**Frequent Patterns:**
Here we will mine some common types of frequent patterns that are
1. Basic frequent patterns
2. Closed frequent patterns
3. Maximal frequent patterns
4. top-K frequent patterns

In [1]:
#@title
# check the dataset
N = 0
db = []
with open('transactional_retail.csv', encoding='utf8') as FI:
    for line in FI:
        N += 1
        db.append(line.strip().split('\t'))

**Install PAMI library**

In [4]:
#! pip install pami # This command works only on Linux and Mac OS (On Windows, need to install using command prompt)

**Inport required libraries**

### What is the organizational structure of PAMI?

The algorithms in PAMI have been organized in an hierarchical fashion. The format of this hierarchy is,

    PAMI.patternMiningModel.typeOfPattern.Algorithm

1. patternMiningModel — denotes the type of pattern that needs to be discovered, such as frequent pattern, correlated pattern, fuzzy frequent pattern, etc.
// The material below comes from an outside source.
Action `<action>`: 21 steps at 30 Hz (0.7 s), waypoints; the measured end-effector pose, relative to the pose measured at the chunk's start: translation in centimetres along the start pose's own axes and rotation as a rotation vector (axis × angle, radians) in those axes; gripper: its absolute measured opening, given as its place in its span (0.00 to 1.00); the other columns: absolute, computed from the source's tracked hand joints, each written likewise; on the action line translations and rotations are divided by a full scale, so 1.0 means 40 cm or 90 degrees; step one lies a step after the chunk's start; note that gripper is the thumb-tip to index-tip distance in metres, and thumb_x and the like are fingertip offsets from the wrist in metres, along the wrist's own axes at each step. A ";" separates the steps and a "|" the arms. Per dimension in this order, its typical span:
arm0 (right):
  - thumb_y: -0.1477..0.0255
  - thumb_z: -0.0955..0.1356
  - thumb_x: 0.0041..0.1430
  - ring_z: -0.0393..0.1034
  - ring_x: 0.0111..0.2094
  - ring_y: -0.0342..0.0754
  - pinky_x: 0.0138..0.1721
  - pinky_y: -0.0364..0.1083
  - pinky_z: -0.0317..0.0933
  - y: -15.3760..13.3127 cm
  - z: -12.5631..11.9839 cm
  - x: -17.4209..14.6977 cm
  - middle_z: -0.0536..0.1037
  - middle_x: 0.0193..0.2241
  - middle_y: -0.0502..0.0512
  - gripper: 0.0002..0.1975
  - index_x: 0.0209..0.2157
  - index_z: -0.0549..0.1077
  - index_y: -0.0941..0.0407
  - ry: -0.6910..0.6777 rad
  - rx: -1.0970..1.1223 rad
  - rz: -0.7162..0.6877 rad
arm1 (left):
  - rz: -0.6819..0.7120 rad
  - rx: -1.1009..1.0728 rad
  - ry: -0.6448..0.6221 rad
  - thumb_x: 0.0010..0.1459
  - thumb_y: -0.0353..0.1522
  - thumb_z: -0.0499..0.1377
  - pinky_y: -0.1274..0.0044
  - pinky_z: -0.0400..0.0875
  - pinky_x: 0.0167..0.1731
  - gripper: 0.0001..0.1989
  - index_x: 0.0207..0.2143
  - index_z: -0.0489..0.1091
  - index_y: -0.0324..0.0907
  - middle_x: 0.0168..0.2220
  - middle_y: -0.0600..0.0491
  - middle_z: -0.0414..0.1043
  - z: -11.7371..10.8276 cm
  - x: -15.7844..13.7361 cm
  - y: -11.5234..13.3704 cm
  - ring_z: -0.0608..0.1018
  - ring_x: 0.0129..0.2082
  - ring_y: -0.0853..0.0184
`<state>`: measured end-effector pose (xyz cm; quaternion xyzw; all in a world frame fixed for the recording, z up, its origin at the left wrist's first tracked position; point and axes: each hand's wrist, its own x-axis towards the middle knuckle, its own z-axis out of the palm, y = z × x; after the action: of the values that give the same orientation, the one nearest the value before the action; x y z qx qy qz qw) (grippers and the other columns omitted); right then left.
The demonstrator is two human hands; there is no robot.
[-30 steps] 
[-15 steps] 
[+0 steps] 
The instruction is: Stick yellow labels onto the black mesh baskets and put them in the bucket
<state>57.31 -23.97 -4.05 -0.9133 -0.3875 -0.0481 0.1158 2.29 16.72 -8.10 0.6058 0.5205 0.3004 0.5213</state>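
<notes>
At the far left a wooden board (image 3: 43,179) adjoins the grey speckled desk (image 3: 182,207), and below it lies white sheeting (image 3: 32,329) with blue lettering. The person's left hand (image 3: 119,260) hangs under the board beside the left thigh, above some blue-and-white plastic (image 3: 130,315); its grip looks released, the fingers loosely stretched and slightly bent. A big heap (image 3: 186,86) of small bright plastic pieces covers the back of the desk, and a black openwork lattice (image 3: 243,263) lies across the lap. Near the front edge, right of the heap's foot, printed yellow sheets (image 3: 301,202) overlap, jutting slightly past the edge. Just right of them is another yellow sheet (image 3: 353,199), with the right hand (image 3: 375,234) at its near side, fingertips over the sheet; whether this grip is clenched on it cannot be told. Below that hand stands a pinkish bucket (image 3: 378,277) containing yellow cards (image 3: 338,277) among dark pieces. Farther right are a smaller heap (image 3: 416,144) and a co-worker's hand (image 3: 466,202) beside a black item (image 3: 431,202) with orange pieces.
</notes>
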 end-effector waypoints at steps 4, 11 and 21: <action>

2. typeOfPattern — denotes the classification of the pattern. Currently, PAMI implements four types of patterns. (i) basic — find all patterns in the data, (ii) closed — find only closed patterns in the data, (iii) maximal — find only maximal patterns in the data and (iv) topK — find top-k patterns in the data.

3. Algorithm — denotes the technique used for discovering the patterns.


An example is

    PAMI.frequentPattern.basic.FPGrowth
    

where frequentPattern is the model, basic is the pattern type, and FPGrowth is the mining algorithm.

In [9]:
from PAMI.frequentPattern.basic import FPGrowth as freq_alg
from PAMI.frequentPattern.basic import Apriori as freq_apriori
from PAMI.frequentPattern.closed import CHARM as closed_alg
from PAMI.frequentPattern.maximal import MaxFPGrowth as maximal_alg
from PAMI.frequentPattern.topk import FAE as topK_alg

# from PAMI.sequentialPatternMining import prefixSpan as seq_alg
# from PAMI.AssociationRules import RuleMiner as rule_alg

**Find frequent patterns**

An example of finding two item frequent patterns when minimum support is defined to be 2.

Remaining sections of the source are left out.